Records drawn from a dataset

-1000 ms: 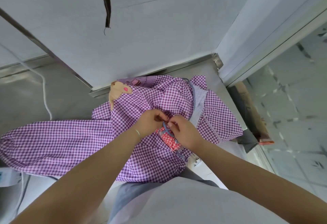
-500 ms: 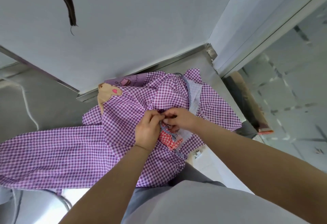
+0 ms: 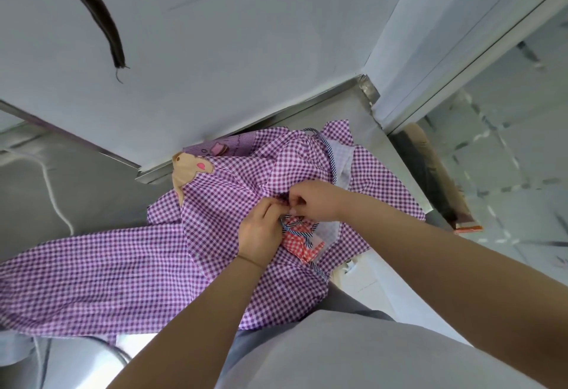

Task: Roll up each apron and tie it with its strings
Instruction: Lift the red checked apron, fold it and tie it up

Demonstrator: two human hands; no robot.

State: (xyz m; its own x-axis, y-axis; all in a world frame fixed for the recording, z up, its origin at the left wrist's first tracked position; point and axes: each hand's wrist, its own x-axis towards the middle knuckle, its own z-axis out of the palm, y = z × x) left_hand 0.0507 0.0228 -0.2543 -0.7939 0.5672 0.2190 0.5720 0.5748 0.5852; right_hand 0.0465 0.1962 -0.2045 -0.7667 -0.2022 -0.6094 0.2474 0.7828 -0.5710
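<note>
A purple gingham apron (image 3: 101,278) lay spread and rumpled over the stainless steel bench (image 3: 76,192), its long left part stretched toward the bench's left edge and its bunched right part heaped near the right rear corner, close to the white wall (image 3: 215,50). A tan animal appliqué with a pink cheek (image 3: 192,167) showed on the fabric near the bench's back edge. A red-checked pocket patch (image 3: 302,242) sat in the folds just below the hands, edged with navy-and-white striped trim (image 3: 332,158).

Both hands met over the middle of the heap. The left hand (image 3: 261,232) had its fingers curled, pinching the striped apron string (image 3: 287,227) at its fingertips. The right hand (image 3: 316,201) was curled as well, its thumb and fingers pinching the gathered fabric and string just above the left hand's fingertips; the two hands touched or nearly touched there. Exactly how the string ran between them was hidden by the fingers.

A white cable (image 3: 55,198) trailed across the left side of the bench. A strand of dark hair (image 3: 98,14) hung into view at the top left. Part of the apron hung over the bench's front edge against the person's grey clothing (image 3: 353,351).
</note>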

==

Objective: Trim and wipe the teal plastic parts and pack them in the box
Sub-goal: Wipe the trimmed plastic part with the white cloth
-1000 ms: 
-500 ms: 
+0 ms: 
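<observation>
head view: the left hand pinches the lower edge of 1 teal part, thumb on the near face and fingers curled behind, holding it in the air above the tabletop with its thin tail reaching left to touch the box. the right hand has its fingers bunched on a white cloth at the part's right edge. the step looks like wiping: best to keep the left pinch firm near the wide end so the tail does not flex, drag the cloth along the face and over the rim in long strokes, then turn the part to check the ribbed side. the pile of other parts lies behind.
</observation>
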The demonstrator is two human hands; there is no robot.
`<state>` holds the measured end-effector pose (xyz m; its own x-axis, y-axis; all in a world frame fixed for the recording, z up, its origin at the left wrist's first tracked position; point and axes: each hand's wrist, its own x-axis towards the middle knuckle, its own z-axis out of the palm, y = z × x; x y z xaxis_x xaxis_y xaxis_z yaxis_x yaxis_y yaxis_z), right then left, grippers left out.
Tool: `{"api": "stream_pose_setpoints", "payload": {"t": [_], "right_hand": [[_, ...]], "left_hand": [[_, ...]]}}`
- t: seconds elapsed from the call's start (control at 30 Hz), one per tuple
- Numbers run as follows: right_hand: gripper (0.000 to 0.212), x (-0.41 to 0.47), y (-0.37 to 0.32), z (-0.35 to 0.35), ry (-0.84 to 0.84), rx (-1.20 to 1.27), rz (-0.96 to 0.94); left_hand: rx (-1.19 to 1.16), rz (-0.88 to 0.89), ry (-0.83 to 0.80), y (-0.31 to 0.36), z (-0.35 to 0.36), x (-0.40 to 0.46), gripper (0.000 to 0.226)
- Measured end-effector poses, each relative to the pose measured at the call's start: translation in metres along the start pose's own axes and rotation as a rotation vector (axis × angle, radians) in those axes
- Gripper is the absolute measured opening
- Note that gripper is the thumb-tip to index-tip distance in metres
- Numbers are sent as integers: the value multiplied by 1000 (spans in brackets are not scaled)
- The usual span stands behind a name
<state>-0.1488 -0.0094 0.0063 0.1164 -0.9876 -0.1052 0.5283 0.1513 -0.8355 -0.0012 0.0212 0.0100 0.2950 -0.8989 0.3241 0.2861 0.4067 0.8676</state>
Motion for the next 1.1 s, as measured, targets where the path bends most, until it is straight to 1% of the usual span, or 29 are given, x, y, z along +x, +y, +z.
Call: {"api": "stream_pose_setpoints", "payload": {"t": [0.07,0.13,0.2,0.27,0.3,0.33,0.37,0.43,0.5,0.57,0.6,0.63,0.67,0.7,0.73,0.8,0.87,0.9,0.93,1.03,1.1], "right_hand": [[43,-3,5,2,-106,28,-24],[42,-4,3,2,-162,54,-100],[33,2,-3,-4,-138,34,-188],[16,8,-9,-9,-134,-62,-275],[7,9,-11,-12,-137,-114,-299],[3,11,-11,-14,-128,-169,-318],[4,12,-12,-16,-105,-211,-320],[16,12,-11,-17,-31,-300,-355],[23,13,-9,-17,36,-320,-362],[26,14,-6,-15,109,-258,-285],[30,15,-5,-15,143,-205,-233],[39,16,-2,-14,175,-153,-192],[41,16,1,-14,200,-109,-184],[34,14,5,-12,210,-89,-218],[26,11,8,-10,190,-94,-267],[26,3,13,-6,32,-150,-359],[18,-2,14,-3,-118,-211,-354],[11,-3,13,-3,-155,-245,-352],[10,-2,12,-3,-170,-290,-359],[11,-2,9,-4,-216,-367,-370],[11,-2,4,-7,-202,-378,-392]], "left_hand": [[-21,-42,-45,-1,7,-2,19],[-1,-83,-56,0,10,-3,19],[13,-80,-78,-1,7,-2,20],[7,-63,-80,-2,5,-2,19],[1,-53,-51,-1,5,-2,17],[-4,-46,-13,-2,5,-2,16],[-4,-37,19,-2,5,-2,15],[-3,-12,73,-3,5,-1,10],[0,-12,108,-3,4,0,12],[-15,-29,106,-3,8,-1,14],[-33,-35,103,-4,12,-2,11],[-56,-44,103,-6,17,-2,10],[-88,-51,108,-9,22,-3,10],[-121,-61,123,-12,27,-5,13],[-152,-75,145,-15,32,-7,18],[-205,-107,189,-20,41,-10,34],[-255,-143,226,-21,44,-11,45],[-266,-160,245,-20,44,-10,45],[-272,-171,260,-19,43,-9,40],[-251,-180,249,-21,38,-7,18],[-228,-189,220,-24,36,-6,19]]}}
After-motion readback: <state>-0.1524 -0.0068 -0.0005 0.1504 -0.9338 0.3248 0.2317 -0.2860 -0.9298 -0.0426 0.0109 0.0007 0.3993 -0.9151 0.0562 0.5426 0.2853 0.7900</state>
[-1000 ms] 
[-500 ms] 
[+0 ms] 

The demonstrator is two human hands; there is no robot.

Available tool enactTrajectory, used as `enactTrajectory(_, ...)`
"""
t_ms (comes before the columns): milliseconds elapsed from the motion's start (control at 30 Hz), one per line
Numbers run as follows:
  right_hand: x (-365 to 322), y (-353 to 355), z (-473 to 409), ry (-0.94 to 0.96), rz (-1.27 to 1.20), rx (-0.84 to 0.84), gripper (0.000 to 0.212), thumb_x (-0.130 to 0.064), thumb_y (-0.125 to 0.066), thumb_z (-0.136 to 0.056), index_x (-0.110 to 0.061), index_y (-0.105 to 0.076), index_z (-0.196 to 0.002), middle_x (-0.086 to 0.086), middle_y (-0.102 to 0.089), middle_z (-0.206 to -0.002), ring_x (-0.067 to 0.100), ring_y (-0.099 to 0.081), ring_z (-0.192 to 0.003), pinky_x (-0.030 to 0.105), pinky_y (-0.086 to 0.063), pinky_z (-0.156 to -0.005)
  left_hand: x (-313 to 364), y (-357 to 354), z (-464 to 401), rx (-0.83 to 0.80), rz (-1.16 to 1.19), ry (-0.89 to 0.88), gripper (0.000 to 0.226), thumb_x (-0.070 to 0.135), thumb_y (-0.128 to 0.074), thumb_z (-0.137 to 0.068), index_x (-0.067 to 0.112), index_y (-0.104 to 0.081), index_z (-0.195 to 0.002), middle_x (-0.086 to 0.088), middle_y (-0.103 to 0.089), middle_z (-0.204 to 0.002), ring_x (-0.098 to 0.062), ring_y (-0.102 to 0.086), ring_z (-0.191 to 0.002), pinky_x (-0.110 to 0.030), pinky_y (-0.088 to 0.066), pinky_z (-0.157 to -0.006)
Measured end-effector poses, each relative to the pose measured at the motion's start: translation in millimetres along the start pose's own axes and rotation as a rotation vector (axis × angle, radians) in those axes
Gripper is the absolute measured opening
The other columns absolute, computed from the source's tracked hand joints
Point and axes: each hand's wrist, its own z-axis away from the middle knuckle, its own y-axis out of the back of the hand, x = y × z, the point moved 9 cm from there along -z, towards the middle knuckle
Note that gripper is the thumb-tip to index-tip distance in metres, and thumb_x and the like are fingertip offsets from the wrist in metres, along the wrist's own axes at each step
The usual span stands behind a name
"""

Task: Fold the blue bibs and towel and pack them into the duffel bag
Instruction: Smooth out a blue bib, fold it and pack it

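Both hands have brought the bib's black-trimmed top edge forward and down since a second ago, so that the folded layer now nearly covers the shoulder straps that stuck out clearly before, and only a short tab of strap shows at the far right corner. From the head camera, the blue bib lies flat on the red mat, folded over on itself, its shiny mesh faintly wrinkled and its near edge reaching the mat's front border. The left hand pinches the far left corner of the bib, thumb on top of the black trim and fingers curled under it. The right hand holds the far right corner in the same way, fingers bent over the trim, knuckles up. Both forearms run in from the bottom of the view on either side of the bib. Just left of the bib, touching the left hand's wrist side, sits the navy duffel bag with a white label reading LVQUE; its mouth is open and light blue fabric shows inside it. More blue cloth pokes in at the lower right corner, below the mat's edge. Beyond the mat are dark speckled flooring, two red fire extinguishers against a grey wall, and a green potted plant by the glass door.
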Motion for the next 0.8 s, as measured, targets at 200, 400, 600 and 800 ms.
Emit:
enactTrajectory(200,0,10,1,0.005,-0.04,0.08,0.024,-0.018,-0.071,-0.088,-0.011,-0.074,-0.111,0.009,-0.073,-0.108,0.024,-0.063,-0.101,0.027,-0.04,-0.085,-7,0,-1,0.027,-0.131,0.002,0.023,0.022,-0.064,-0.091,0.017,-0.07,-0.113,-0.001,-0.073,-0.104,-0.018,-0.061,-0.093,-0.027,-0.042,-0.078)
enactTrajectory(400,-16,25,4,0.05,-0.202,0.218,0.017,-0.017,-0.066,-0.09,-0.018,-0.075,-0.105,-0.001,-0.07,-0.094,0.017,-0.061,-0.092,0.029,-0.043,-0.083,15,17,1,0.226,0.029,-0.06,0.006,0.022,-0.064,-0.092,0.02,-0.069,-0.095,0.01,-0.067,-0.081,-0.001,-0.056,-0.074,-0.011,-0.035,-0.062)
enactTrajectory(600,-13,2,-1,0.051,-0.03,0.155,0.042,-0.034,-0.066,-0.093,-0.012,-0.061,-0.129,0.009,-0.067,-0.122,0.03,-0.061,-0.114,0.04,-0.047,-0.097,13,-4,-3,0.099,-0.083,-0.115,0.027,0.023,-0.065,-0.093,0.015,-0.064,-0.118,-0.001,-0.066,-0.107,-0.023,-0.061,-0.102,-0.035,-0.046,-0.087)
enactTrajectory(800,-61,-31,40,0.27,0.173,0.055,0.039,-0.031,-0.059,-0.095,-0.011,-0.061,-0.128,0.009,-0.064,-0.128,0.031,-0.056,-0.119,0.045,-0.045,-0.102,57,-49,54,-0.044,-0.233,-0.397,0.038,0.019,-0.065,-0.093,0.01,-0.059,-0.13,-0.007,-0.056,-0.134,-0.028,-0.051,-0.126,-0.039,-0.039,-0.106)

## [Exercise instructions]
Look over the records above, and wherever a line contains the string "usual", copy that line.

## [Written reply]
- The usual span stands behind a name
Motion for the next 1.1 s, as measured, targets where the path bends most, until it is straight to 1% of the usual span, or 29 are given, x, y, z along +x, +y, +z.
The usual span stands behind a name

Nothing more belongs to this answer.